Ball State University Army ROTC has produced more than 600 graduates with military science minors and commissions as second lieutenants in the U.S. Army, Army National Guard, and U.S. Army Reserve.

Criminal justice is the most common major within Ball State Army ROTC; however, our students have majors from elementary education, nursing, physics, architecture, business, anthropology, construction management, exercise science, and industrial technology, to name a few. All fields of study come together to serve in the Profession of Arms, built upon the foundation of trust and the Army values.

Caleb DuttonCaleb Dutton talks about the rewards and benefits he gained from ROTC.


Ball State University Army ROTC selects, educates, trains, and commissions college students to be officers and leaders of character in the Total Army; it instills the values of citizenship, national and community service, personal responsibility, and a sense of accomplishment in high school students.


Ball State University Army ROTC strives to become recognized as the premier commissioning source in developing critical-thinking leaders capable of operating in often ambiguous, complex, and uncertain military and civilian environments with a clear understanding and passion for service.
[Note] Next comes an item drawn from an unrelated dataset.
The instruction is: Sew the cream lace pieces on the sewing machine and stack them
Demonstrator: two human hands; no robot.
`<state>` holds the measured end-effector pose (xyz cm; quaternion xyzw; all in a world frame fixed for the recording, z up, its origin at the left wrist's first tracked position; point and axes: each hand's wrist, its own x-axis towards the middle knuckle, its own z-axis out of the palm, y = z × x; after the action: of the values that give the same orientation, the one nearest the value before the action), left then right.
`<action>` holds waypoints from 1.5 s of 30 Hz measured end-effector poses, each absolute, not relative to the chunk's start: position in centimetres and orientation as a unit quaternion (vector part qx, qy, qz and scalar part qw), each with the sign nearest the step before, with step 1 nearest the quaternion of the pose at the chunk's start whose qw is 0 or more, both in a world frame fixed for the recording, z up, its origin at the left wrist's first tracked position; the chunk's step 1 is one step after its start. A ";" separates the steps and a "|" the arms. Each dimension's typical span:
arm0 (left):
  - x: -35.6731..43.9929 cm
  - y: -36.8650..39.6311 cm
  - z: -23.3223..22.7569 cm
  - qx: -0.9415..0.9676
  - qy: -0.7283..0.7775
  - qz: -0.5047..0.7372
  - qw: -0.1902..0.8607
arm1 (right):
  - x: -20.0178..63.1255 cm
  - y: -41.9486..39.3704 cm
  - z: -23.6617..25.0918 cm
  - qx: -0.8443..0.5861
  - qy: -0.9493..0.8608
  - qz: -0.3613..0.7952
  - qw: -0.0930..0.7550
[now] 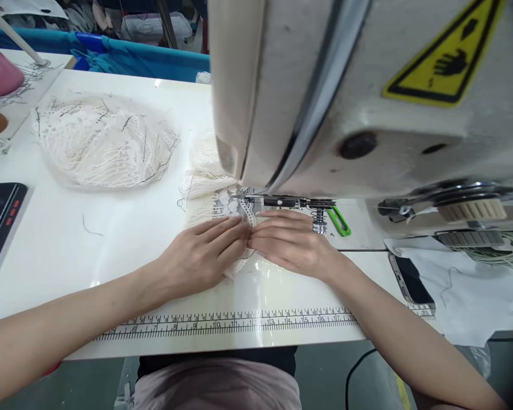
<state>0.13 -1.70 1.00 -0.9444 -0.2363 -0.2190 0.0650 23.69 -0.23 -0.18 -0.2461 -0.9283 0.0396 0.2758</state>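
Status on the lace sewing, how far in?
Done, it seems: a strip of lace trails behind the sewing machine. In hand: left hand and right hand press a lace piece flat by the needle. Left: possibly the lace pile, sewn or not unclear.

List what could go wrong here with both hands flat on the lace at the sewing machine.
1. The right hand and left hand press the lace strip with fingertips just short of the presser foot; a slip forward could likely put a finger under the needle.
2. The loose lace pile and stray threads lie close by and might snag or get drawn in.
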 end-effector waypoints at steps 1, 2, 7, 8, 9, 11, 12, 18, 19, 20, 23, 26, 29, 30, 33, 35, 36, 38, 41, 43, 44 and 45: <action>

Choosing to be a part of something bigger than themselves, these students become leaders and citizens of character, values, and the understanding of their role in service to this nation and its citizens.

Army Values

  • Loyalty - Bear true faith and allegiance to the U.S. Constitution, the Army, your unit and other soldiers. Bearing true faith and allegiance is a matter of believing in and devoting yourself to something or someone.
  • Duty - Fulfill your obligations. Doing your duty means more than carrying out your assigned tasks.
  • Respect - Treat people as they should be treated.
  • Selfless Service - Put the welfare of the nation, the Army, and your subordinates before your own. Selfless service is larger than just one person.
  • Honor - Honor is a matter of carrying out, acting, and living the values of respect, duty, loyalty, selfless service, integrity, and personal courage in everything you do.
  • Integrity - Do what’s right, legally and morally.
  • Personal Courage - Face fear, danger, or adversity, physical or moral.

History of the Program

After a seven-year absence, Army ROTC came to the campus in September 1978 and would begin as an extension center of the Indiana Institute of Technology (IIT), and Ball State has had active duty cadre assigned to it since the beginning of the 1979-80 academic year. Since its inception, Ball State Army ROTC enrollment has continued to grow, resulting in a role reversal. Ball State has become the host detachment, and IIT/IPFW are extension centers. 

The first professor of military science, Lt. Col. Donald. S. Bergin, arrived in July 1980, transferring all the administrative reporting responsibilities to Muncie, Indiana. Ball State Army ROTC was officially recognized as a department by the university on July 1, 1981, and appointed as an official host institution on September 9, 1981. 

Today, the Ball State Army ROTC is one of the largest programs in a five state area and continues the legacy dating back to 1918.